14:50 < andrewmw94> yeah. Changing it would be complicated. I was thinking it could be based on the depth of the tree below this node. R trees are balanced, so that gives you a branchingfactor^depth * minFillLeaves as a lower bound.

14:51 < andrewmw94> but we wouldn't want it specific to R trees

14:54 Anand has joined #mlpack

14:55 < Anand> Marcus : I was talking about linear regression for shogun. Logistic regression is already done.

14:55 < Anand> You used modshogun for multiclass logistic regression. Is there a similar import and methods for linear regression?

15:12 < Anand> Also, we need to think about matlab linear regression code

15:14 < jenkins-mlpack> Project mlpack - svn checkin test build #2009: SUCCESS in 1 hr 19 min: http://big.cc.gt.atl.ga.us:8080/job/mlpack%20-%20svn%20checkin%20test/2009/

15:14 < jenkins-mlpack> saxena.udit: Minor improvement.
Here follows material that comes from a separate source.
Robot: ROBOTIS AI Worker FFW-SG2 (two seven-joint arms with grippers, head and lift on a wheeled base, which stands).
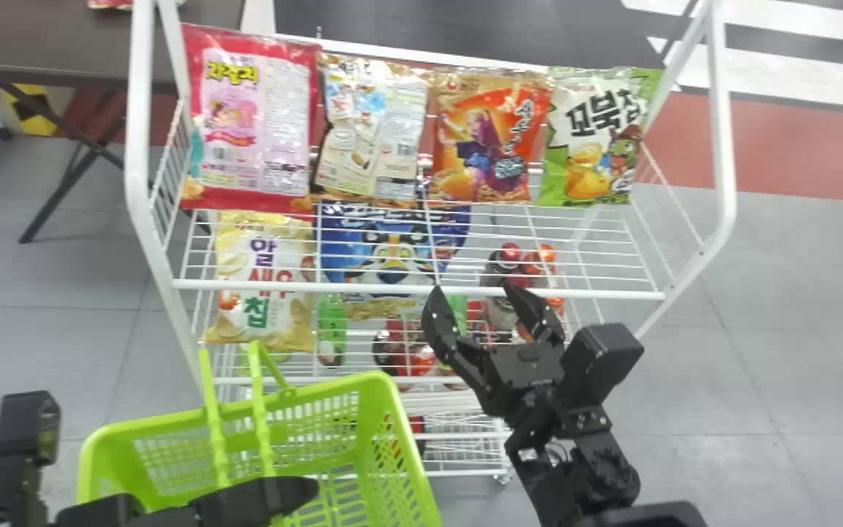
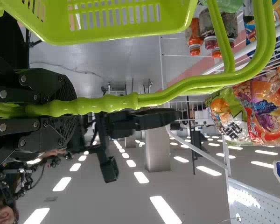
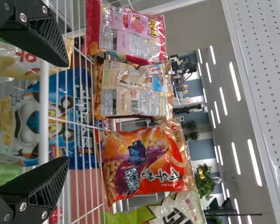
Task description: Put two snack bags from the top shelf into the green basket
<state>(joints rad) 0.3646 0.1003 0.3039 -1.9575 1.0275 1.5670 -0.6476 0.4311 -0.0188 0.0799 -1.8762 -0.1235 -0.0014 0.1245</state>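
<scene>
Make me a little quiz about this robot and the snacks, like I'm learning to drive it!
1. Fill in the number: you can see ____ snack bags on the top shelf.

2. What is the left claw gripping?
A) a snack bag
B) the green basket's handle
C) the top shelf

3. True or false: the right claw is open.

Key: 1. four; 2. B; 3. true
</scene>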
No major functionality changes

15:14 < jenkins-mlpack> Starting build #2010 for job mlpack - svn checkin test (previous build: SUCCESS)

15:46 Anand has quit [Ping timeout: 246 seconds]
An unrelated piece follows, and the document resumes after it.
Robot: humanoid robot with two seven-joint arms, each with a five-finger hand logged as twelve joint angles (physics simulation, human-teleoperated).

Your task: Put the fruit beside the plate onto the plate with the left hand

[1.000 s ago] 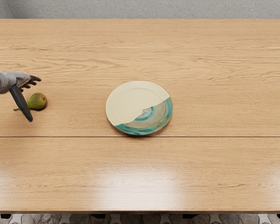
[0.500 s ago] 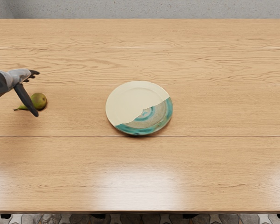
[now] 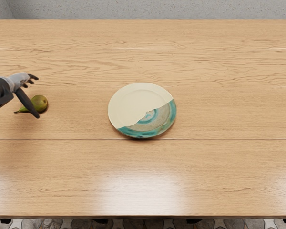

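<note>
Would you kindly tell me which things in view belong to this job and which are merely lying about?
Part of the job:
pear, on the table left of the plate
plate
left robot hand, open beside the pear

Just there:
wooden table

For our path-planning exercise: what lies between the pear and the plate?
In the head view, only bare table separates the pear from the plate.

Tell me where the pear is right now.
In the head view the pear lies at the far left of the table, well left of the plate, just beside the open left hand.
</note>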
16:07 < udit_s> naywhayare: Hey ! Did you get around to the AdaBoost mail ?

16:50 < jenkins-mlpack> Project mlpack - svn checkin test build #2010: SUCCESS in 1 hr 35 min: http://big.cc.gt.atl.ga.us:8080/job/mlpack%20-%20svn%20checkin%20test/2010/

16:50 < jenkins-mlpack> * Ryan Curtin: Oops, this needed to be divided by 2.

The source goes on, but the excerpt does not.